» Exercise instructions
Look for the line containing "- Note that" and the line containing "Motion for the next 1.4" in the entries below. Copy those two and all lines between them exactly, leaving out pictures.

» Records supplied
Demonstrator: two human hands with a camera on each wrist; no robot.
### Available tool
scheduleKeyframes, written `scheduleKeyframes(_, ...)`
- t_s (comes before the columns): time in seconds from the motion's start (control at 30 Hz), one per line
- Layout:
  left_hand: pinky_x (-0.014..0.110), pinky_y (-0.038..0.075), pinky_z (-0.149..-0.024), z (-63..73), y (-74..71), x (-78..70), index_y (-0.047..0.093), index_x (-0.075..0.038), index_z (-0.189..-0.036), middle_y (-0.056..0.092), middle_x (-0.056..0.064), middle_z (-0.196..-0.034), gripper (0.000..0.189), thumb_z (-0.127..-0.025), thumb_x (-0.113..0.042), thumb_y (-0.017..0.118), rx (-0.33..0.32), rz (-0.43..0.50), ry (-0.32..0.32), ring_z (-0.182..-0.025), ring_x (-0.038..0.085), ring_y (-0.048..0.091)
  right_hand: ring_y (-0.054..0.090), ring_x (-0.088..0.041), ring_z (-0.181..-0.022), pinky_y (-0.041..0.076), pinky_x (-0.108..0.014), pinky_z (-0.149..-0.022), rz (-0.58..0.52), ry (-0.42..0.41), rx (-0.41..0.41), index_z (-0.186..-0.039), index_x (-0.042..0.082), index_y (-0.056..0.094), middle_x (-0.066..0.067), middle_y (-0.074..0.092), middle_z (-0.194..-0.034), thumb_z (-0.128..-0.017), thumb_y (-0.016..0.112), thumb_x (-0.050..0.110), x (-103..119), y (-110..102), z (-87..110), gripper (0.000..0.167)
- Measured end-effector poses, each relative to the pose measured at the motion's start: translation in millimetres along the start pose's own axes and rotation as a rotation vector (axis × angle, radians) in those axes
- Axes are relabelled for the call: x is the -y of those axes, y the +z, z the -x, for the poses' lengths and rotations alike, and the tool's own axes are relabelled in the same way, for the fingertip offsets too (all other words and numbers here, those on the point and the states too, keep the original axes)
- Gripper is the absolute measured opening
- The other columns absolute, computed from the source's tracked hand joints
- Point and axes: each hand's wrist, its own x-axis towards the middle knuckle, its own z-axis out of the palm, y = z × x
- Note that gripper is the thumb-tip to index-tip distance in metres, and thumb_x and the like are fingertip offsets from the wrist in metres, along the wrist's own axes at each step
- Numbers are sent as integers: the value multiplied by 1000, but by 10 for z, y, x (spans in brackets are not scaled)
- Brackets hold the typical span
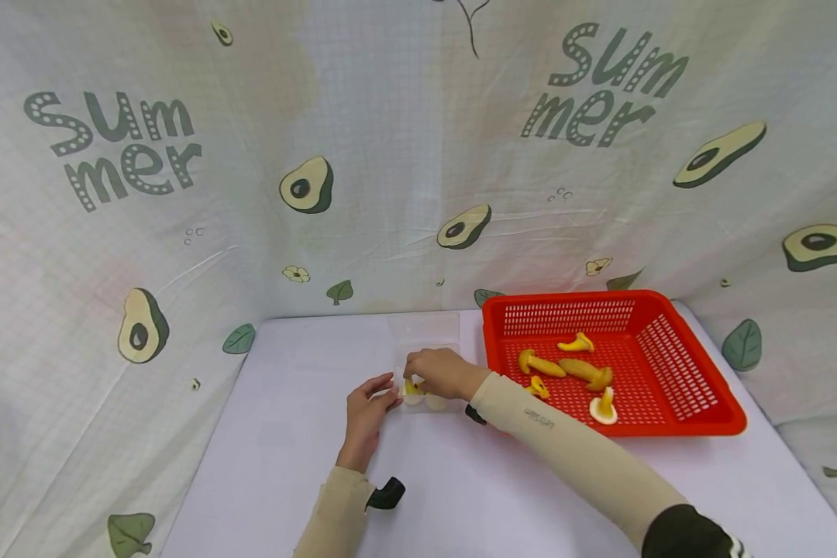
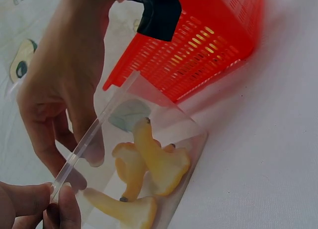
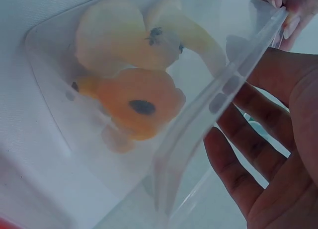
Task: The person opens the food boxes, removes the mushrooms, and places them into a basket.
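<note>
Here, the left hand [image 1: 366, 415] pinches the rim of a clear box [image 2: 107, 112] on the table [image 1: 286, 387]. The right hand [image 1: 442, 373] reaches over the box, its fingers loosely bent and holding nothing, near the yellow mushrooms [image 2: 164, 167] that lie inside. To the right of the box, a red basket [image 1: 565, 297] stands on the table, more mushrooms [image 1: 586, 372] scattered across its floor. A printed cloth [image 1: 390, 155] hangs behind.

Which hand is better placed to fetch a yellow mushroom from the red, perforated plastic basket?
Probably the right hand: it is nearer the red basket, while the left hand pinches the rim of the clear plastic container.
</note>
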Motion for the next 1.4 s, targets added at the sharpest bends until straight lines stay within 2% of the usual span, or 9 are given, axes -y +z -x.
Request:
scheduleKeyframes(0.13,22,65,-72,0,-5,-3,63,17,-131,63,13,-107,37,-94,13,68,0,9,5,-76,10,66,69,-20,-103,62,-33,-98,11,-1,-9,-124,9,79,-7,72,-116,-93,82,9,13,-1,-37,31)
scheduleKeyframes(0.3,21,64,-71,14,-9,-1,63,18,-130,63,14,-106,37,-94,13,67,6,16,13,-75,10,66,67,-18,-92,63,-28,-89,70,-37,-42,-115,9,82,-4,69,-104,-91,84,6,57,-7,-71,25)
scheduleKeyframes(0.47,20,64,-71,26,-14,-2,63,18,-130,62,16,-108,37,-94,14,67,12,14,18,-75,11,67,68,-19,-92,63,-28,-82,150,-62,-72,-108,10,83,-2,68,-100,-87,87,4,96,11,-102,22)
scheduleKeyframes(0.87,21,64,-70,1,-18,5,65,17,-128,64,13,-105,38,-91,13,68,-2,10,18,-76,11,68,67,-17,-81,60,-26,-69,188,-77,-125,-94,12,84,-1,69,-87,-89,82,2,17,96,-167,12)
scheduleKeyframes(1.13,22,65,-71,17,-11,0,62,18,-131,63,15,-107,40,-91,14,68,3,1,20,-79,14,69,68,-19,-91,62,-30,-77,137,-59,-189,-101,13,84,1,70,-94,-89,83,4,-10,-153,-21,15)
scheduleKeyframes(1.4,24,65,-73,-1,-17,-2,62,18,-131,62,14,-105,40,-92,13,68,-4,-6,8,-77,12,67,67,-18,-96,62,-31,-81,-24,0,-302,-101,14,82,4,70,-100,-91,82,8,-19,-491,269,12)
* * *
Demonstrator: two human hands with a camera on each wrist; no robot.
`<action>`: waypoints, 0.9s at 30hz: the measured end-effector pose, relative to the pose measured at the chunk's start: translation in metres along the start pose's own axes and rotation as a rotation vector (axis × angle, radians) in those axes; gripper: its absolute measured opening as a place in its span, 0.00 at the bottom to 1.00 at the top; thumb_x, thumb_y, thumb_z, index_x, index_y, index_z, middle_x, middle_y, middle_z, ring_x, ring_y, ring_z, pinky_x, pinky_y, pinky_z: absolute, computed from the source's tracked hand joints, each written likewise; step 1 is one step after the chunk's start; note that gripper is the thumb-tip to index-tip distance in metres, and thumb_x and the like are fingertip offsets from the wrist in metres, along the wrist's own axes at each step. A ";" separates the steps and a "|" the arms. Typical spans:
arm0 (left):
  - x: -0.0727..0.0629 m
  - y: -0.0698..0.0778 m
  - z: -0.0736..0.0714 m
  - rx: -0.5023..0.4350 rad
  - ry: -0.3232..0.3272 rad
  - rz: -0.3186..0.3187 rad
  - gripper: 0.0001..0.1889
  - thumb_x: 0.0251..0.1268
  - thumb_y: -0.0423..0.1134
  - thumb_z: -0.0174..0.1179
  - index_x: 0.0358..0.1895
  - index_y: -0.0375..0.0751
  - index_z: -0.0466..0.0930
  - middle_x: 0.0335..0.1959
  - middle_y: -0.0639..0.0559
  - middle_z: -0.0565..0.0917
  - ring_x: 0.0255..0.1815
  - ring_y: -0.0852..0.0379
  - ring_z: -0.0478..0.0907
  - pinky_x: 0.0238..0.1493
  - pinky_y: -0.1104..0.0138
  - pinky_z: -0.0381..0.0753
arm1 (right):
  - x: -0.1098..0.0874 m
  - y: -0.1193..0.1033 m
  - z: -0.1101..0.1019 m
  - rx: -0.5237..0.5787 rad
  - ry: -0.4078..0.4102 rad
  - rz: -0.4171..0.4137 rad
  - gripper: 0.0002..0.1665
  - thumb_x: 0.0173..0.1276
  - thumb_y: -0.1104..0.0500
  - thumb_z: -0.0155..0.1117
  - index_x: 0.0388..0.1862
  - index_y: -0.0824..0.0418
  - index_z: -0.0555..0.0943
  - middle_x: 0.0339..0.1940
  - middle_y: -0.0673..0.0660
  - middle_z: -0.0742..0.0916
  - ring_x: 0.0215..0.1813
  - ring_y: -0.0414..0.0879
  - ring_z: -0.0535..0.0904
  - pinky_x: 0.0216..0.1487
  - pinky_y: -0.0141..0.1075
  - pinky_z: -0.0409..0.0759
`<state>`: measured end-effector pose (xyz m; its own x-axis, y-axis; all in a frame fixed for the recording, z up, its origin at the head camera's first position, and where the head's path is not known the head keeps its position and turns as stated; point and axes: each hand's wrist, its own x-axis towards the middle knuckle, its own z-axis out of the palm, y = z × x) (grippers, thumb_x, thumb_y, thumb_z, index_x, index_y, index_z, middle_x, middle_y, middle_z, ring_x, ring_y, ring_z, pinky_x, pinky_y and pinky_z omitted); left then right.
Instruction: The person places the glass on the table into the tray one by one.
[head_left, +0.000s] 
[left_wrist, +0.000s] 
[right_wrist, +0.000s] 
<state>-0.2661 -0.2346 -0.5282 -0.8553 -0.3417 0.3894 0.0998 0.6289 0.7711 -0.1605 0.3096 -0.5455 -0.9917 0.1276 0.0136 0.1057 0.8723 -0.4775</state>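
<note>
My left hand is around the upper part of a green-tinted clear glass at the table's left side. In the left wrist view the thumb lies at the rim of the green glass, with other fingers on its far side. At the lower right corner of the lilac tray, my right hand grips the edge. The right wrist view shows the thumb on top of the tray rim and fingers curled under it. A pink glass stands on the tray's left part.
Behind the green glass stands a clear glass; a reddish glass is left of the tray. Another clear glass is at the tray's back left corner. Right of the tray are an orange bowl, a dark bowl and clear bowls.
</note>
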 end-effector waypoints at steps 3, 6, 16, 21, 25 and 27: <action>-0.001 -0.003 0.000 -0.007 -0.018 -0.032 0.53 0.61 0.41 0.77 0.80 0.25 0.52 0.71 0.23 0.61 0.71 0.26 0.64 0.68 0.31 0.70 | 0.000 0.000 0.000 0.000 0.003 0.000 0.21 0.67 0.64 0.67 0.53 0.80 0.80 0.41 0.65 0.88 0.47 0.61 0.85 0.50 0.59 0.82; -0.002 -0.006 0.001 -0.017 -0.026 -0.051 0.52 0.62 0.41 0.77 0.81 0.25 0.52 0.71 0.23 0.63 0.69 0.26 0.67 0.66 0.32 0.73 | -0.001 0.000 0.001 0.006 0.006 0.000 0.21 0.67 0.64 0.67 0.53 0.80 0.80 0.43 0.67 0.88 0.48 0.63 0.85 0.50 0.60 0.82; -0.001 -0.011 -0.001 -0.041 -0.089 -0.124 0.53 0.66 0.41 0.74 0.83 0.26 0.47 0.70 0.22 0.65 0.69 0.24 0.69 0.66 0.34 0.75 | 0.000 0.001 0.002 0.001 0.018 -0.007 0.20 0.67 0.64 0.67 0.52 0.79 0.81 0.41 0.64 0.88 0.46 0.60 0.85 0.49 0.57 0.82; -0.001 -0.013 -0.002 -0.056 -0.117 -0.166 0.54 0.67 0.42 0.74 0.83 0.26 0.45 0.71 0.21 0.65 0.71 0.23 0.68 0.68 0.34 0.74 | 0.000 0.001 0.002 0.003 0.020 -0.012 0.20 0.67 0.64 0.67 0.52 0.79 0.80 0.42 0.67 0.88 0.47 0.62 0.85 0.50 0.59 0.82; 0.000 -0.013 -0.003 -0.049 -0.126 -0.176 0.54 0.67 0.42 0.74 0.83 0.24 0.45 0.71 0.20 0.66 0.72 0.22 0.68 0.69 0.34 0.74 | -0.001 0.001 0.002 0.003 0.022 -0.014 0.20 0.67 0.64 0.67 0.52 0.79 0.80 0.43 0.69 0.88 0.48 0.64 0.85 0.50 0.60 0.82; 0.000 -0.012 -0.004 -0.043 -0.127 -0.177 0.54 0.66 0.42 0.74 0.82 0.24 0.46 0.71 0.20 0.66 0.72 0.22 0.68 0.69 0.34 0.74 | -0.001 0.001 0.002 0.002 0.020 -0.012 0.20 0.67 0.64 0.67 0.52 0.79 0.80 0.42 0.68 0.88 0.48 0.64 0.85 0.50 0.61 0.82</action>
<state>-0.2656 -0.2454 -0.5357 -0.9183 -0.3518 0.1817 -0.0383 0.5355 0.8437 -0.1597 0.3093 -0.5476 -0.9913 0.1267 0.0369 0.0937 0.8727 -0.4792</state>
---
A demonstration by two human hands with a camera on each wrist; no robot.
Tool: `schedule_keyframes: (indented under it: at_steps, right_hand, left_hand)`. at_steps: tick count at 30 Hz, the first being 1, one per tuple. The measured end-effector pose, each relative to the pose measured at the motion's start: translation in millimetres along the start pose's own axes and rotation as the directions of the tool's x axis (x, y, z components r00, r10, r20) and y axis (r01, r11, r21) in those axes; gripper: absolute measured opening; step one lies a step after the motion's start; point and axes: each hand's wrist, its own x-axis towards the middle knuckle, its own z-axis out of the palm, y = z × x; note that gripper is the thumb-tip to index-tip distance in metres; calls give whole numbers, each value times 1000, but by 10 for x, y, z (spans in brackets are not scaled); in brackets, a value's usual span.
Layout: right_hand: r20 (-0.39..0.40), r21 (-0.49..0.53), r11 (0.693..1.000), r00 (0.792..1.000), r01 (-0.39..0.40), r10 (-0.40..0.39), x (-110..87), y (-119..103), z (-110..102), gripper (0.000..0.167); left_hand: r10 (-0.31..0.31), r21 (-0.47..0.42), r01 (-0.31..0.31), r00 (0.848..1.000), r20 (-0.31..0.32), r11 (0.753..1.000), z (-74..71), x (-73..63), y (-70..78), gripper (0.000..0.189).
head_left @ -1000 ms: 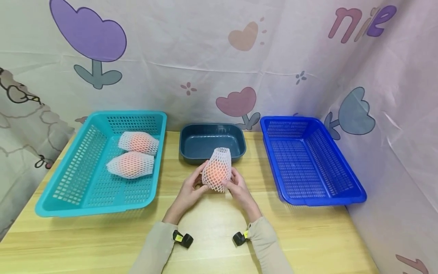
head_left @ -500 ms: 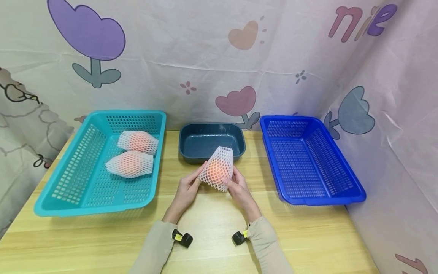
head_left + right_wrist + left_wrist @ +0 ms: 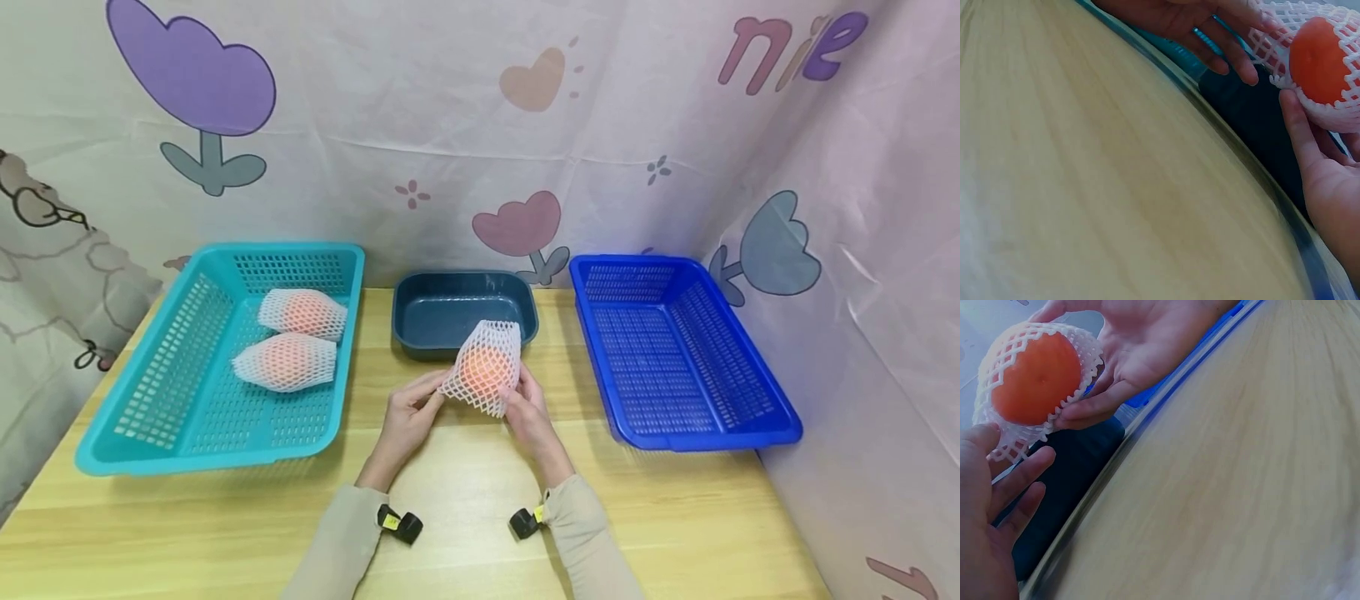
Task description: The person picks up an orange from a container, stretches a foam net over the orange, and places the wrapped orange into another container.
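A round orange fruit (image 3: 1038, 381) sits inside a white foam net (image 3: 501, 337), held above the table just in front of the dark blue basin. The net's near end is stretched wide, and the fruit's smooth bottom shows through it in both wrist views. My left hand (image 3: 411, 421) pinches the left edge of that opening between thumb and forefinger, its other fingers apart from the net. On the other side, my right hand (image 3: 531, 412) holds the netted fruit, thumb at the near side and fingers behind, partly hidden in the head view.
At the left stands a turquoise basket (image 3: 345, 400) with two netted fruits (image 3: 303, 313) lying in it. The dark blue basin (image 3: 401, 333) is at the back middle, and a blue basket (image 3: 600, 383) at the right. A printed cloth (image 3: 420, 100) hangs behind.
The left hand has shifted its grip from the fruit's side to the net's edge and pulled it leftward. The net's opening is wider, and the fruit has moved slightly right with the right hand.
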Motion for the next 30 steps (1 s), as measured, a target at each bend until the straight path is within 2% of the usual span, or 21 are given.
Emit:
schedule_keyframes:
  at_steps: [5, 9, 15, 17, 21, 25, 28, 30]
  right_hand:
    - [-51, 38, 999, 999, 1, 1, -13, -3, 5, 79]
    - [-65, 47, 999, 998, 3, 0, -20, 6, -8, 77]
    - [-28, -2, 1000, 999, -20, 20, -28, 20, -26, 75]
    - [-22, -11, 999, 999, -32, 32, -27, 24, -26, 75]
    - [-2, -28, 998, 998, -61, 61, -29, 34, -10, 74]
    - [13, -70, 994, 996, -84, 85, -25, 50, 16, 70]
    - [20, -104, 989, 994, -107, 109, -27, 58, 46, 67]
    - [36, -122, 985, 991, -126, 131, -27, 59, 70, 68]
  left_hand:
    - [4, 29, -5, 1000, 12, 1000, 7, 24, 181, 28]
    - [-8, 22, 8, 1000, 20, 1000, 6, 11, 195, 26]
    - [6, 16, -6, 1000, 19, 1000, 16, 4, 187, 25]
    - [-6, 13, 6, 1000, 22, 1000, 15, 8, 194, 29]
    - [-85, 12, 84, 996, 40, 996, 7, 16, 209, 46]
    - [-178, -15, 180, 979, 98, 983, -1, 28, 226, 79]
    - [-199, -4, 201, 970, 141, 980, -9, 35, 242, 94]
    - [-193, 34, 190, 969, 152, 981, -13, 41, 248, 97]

» Exercise result
- Note that gripper is the thumb-tip to index-tip distance in metres, and thumb_x and the like are fingertip offsets from the wrist in metres, along the wrist's own axes at each step
- Numbers are sent as integers: the value multiplied by 1000, but by 10 for z, y, x (spans in brackets are not scaled)
- Brackets hold the typical span
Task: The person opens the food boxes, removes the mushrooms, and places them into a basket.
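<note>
Here, the left hand [image 1: 366, 415] pinches the rim of a clear box [image 2: 107, 112] on the table [image 1: 286, 387]. The right hand [image 1: 442, 373] reaches over the box, its fingers loosely bent and holding nothing, near the yellow mushrooms [image 2: 164, 167] that lie inside. To the right of the box, a red basket [image 1: 565, 297] stands on the table, more mushrooms [image 1: 586, 372] scattered across its floor. A printed cloth [image 1: 390, 155] hangs behind.

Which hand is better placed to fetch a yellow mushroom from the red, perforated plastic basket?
Probably the right hand: it is nearer the red basket, while the left hand pinches the rim of the clear plastic container.
</note>
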Motion for the next 1.4 s, targets added at the sharpest bends until straight lines stay within 2% of the usual span, or 9 are given, axes -y +z -x.

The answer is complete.